The data: Begin

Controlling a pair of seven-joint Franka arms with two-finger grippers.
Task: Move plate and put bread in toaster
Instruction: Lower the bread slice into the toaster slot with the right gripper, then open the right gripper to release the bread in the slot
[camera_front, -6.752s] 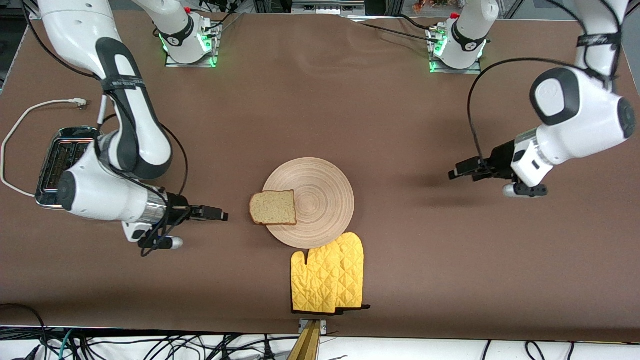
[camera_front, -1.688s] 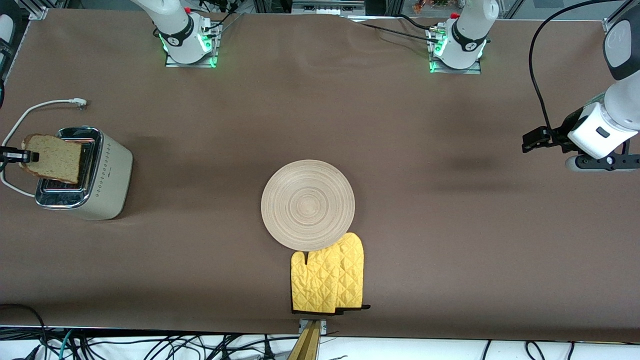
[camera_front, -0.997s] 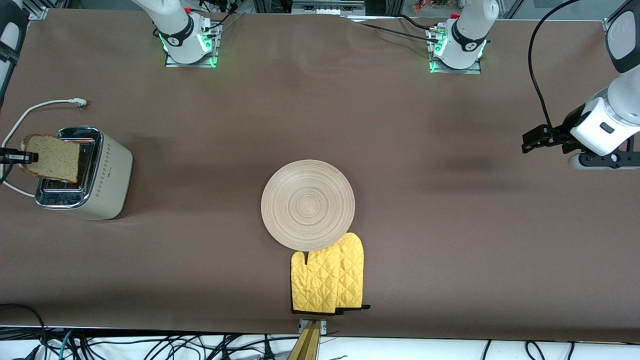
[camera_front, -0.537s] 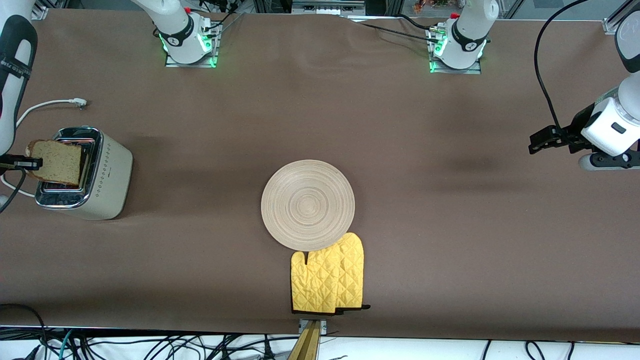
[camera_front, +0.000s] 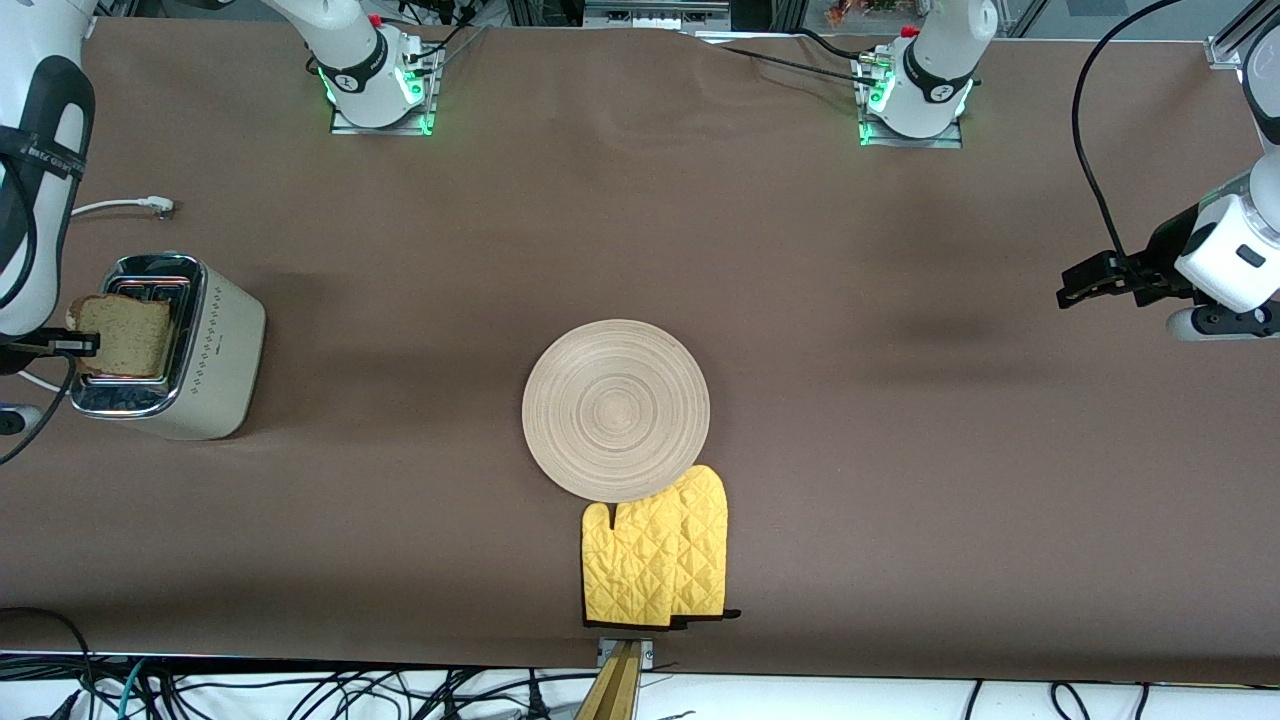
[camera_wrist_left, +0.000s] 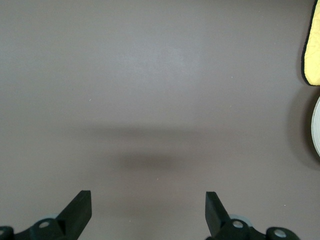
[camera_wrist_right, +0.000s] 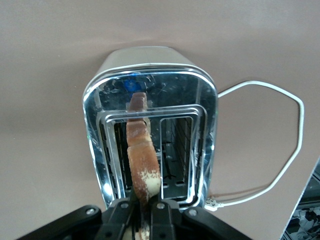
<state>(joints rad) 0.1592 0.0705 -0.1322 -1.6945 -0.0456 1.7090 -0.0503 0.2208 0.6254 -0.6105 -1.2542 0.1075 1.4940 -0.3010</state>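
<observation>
My right gripper (camera_front: 75, 346) is shut on the bread (camera_front: 125, 335), a brown speckled slice held upright over the cream toaster (camera_front: 215, 350) at the right arm's end of the table. In the right wrist view the bread (camera_wrist_right: 142, 160) is edge-on between the fingers of my right gripper (camera_wrist_right: 145, 220), and its lower part dips into one slot of the chrome toaster top (camera_wrist_right: 200, 100). The pale wooden plate (camera_front: 616, 410) lies bare at the table's middle. My left gripper (camera_front: 1085, 285) is open and empty over bare table at the left arm's end, its jaws (camera_wrist_left: 147, 210) wide apart.
Two yellow quilted oven mitts (camera_front: 655, 548) lie touching the plate's edge nearer the front camera. The toaster's white cord (camera_front: 110, 207) loops beside it, also in the right wrist view (camera_wrist_right: 290, 150). The plate's edge (camera_wrist_left: 317, 125) and a mitt (camera_wrist_left: 312, 50) show in the left wrist view.
My right gripper has lowered the bread from above the toaster down into a slot. The left arm has drifted slightly toward its end of the table. The plate has not moved.
</observation>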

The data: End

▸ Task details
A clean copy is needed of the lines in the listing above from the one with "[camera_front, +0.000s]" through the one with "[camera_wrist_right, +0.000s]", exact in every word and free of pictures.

▸ Result for this exercise
[camera_front, +0.000s] 
[camera_wrist_left, +0.000s] 
[camera_wrist_right, +0.000s] 

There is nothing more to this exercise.